MITCHELL, SD (Mitchell Now) — Construction input costs continued to rise in September, according to new federal data analyzed by the Associated General Contractors of America. The producer price index for materials and services used in nonresidential construction increased 0.2% for the month and 3.2% compared to September 2024.
AGC officials said the data shows renewed cost pressures for contractors, even as demand in several private-sector segments remains soft. Macrina Wilkins, the association’s senior research analyst, said persistent but uneven price increases are disrupting procurement and production.
Wilkins noted that month-to-month swings make it difficult for firms to plan effectively and protect thin margins.
Several material categories posted sharp year-over-year increases. The producer price index for aluminum mill shapes rose 1.7% in September and is up 26% from a year earlier. Steel mill products fell 1.5% for the month but climbed 12.4% year-over-year. Precast concrete products increased 0.3% in September and 5.5% over 12 months. Diesel fuel rose 1.8% in September and 8.2% year-over-year.

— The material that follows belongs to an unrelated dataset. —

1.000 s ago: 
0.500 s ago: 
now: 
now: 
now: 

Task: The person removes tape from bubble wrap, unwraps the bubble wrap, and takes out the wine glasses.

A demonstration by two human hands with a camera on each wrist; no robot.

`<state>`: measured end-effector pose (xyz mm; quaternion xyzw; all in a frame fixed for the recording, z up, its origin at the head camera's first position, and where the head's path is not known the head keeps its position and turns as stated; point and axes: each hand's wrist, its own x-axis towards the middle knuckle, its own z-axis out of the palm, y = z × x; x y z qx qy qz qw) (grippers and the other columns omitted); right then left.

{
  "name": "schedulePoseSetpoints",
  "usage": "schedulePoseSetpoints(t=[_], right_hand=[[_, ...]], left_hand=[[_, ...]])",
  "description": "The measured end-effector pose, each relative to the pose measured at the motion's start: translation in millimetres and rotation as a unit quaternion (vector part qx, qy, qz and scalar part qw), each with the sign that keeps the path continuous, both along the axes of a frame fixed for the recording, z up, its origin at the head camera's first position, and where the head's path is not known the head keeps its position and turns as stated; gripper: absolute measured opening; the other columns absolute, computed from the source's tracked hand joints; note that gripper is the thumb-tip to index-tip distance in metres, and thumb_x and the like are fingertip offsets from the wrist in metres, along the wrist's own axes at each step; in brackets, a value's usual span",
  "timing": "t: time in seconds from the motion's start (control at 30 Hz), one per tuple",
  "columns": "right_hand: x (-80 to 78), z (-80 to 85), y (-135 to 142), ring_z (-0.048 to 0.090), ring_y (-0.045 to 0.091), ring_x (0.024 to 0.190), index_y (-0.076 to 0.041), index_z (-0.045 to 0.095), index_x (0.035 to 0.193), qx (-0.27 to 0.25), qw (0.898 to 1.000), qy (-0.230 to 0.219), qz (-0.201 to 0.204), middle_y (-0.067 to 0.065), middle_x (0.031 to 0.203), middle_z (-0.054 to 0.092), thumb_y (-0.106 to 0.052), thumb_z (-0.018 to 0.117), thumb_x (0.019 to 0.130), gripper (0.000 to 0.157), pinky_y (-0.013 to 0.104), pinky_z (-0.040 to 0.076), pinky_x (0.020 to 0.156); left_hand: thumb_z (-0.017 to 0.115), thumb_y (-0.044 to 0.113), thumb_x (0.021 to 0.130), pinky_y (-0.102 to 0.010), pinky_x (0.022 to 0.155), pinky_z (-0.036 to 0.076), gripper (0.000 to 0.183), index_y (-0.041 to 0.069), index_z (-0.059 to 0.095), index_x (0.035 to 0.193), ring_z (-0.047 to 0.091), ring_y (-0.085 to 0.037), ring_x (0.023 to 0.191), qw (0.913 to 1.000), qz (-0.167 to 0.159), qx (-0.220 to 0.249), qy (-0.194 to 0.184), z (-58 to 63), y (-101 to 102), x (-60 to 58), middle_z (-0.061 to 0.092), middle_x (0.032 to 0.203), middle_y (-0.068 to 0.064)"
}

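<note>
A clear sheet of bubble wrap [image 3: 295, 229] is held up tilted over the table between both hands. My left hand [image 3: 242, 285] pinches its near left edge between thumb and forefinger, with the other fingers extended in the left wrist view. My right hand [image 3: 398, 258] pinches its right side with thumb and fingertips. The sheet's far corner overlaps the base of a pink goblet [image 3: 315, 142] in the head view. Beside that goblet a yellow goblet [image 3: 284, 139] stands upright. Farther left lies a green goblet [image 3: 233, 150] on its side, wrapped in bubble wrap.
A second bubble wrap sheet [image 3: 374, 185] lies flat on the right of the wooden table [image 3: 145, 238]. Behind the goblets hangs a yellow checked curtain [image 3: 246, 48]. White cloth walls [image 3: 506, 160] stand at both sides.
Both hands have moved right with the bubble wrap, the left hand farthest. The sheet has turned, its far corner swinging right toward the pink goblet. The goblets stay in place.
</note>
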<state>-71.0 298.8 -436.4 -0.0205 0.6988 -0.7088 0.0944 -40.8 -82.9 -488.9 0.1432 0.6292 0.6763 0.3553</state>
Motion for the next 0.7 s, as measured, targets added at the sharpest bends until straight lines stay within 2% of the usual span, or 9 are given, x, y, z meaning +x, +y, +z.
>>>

AGC officials said rising input costs are colliding with cooling bid prices, putting added pressure on contractors. They also cited uncertainty surrounding tariff policy and global trade conditions as factors making long-term planning more difficult.
“Contractors can manage modest cost increases, but they need a predictable environment to keep projects moving,” said Jeffrey D. Shoaf, the association’s chief executive officer. Shoaf said greater clarity on trade and tariff issues would help stabilize markets and give firms more confidence to plan ahead.